Google Cloud’s director of engineering apologised for Kubernetes’ less than optimal developer experience this week, over a decade after the container orchestrator began making devs’ lives simultaneously easier, and more complicated.

Jago McLeod was speaking on a panel on the future of cloud native at Kubecon in London. That future is looking very highly AI driven, as calls to LLMs increasingly become part of applications and workflows.

The conference saw a flurry of initiatives around gateways to LLMs. Solo.io, champion of the Istio service mesh, for example, has released its MCP (model context protocol) Gateway, a few months after donating its Kgateway (formerly Gloo) project which “supports and secures LLM usage” to the CNCF.

The apparent direction of travel is that Kubernetes will play a significant role in our upcoming AI future, although the boundaries of AI development and AI infrastructure are currently being skirmished over.

But the infrastructure/developer interface is not a new battleground.

Kendall Roden, technical product lead at Diagrid, raised the fact that “This was the first Kubecon that had an application development track as part of the actual conference.”

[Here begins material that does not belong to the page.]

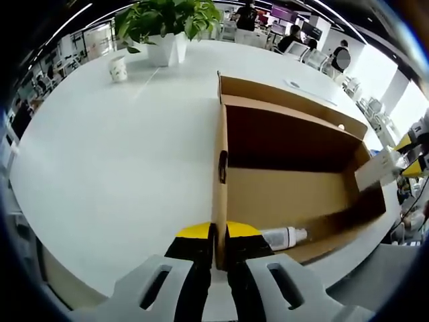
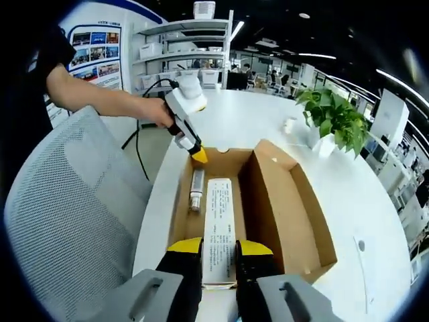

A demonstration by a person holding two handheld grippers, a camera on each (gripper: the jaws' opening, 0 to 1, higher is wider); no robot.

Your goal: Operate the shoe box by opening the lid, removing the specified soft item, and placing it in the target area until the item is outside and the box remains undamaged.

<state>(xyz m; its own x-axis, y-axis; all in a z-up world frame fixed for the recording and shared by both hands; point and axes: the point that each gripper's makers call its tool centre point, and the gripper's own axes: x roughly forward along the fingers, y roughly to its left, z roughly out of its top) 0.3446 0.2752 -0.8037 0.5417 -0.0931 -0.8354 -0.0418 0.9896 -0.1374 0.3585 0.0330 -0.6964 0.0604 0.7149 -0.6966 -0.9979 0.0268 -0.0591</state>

It was, she added,  “Amazing to see more developers coming up to Kubernetes, because traditionally, it's been so platform oriented. So I want to continue to see evolution and enablement for developers within the CNCF space.” But the question was how to “enable developers to be productive, delivering business value, when Kubernetes is the host.”

Randy Bias, VP or open source strategy and technology at Mirantis, added that “The best that we've gotten to is that Kubernetes is kind of a meet in the middle between operators and developers, but it's not a place where we have a developer experience that we really want.”

McCleod, possibly with at least part of his tongue in his cheek, said. “I also just wanted to kind of apologize for the developer experience in Kubernetes. I think when we open source all this wonderful technology, we also open source some of Google's internal culture about the developer experience.”

It’s not like Google was beating up on outside developers, he continued. Rather it reflected Google itself.

“We're not very nice to ourselves at Google. That's an afterthought. I made this amazing like, engineering marvel, like, figure out how to use it.

He insisted, “We're getting better at that.” It’s just it’s been “traditionally pretty terrible.”

“So, you know, it wasn't the build it and they will come," said McLeod. "We're moving beyond ‘it's possible to do the right thing’ to ‘it's hard to do the wrong thing’, and that's taken us a little time. So thanks to the community for helping us along with that. We're not very good at that.”